According to the last issue of USBA Racer, which was embedded in the January/February 1987 issue of American BMXer, the last USBA sanctioned races occurred on December 14, 1986, at the Desert Downs track in Texas and the Alameda Raceway track in New Mexico.

==Proficiency and division class labels and advancement method==

| Milestone | Event Details |
|---|---|
| Amateur proficiency and age levels 20 inch class: | Novice: 5 & Under, then 6 to 17 & Over in one year steps. Advanced, Expert: 6 & Under, then 7 to 17 & Over in one year steps. Open: 6 & Under, 7–8, 9–10, 11–12, 13–14, 15–16, 17 & Over. Age classifications only. |
| Division Girls 20 inch: | Age classifications only; Amateur only. 6 & Under, 7, then 9–14 & Over in one year steps. |
| Amateur Cruiser: | 12 & Under, then 13 to 16 in one year steps, then 17–21, 22–30, 31 & Over. |
| Professional Divisions: | Limited Pro, Unlimited Pro (both later changed to "B" pro and "A" pro respectively). Men only. Pro Cruiser. Men only. Pro Girls. Women only. (The USBA had Pro Girls class written in its rule book for the 1986 season, becoming the second BMX Governing body after the National Bicycle League to establish a female pro division. However, before the first pro Girl race could be held the USBA was folded and was bought by the American Bicycle Association which didn't pursue the use of a Pro Girls division). |
| Qualifying system: | Direct Transfer System generally, but left up to the individual tracks discretion as to use the transfer system or Moto system. |

==Operations==
Whatever the politics and motivations, since the management were former ABA officials it is not surprising that many ABA practices carried over to the new governing body, like the use of the Direct Transfer System, in which a racer has to win just one moto or heat to transfer to the finals or Mains. In smaller races perhaps two or more racers would transfer. In larger races the rider(s) transfers not to the Main but to the semi-finals, or if necessary the quarter-finals, 1/8s and 1/16.

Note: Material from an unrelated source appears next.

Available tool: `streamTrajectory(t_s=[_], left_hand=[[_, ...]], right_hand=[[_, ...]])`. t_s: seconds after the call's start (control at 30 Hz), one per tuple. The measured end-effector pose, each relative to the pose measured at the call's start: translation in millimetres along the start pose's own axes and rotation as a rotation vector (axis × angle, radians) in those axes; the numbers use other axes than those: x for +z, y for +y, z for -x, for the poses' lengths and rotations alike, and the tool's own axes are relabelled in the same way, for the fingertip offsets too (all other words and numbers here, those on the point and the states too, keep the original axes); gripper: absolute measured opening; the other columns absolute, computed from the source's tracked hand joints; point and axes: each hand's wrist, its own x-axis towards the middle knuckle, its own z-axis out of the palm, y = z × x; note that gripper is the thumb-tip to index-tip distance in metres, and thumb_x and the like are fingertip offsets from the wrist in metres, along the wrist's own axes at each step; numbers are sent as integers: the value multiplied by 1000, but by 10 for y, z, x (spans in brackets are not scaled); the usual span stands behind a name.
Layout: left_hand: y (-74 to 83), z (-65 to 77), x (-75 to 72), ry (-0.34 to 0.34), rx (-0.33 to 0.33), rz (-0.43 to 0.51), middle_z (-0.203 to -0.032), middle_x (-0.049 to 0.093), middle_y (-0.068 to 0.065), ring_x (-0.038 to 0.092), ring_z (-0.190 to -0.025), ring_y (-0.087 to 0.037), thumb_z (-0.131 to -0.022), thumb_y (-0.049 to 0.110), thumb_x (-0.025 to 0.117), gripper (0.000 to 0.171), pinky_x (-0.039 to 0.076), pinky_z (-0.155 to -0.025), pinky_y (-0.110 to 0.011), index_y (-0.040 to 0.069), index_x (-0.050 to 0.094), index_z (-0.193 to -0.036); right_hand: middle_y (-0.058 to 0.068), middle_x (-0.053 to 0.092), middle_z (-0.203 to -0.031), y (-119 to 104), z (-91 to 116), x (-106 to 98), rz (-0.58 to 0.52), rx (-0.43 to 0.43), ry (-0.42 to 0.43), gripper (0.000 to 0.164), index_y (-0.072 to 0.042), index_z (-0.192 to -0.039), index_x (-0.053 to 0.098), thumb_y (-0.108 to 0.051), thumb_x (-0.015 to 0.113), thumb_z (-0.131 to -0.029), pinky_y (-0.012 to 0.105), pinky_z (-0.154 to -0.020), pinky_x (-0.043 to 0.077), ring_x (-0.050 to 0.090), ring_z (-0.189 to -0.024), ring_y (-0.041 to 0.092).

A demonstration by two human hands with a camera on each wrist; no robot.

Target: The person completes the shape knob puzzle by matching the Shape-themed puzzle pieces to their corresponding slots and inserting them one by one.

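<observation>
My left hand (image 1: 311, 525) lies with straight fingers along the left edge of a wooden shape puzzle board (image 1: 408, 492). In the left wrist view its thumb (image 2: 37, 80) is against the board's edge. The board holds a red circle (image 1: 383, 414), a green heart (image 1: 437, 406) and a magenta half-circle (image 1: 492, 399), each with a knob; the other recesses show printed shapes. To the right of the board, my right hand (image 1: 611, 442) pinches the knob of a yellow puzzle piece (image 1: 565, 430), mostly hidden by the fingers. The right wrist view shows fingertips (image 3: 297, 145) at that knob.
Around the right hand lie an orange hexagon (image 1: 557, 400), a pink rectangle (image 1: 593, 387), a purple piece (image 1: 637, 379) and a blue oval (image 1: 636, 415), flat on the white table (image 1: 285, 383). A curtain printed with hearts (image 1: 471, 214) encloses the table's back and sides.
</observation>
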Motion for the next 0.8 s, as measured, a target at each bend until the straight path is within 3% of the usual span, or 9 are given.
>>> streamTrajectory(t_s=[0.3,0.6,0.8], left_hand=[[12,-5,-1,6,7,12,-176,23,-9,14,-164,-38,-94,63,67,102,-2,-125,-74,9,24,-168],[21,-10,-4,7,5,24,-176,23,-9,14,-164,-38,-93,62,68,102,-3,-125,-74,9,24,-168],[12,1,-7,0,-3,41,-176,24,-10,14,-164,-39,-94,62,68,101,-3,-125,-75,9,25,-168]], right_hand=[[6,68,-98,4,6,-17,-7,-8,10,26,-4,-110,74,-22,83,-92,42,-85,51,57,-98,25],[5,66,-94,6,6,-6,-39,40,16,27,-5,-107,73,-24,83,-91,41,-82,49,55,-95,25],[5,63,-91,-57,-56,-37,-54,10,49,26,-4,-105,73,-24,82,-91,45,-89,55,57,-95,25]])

This is different from National Bicycle League (NBL) practice of using the moto or Olympic system, which has all the racers in that class run three times and their individual places average out over a points system. Those who place first through fourth highest in average moto points would then transfer to the Main, or again if necessary to semi-finals, etc.

For the first two seasons of its existence the USBA practiced a nearly unique system of advancement in the amateur ranks called the "Bye". In a Bye, if you won your class at a national level race held a day before the Grand Nationals (called a pre-race) you did not have to race the qualifying motos in the Grand Nationals. You could go directly to the semi-finals, or if the class was large, the quarter-finals, 8ths, etc. This involved very complicated paperwork integrating the previous days class winners into the semis of the Grand National competitors who worked their way up in the qualifying motos. The Bye was dropped due to this complexity for the 1986 season. This system was tried before by the National Bicycle Association (NBA) in 1974 and it also failed both for its complexity and the perceived unfairness of transferring racers to the semi-finals (or quarter finals, etc.) by not earning that position by racing the qualifying motos like everyone else had to during that event.

On the pro level in the ABA, NBL and USBA, the Main is run three times and the winner is determined by the lowest main point average. On the amateur level in all three sanctions the Main is just run once in winner take all fashion.

The USBA like the ABA also had an overall number one amateur male and female and an overall amateur cruiser number one, again different from NBL practice of awarding number ones for separate age groups.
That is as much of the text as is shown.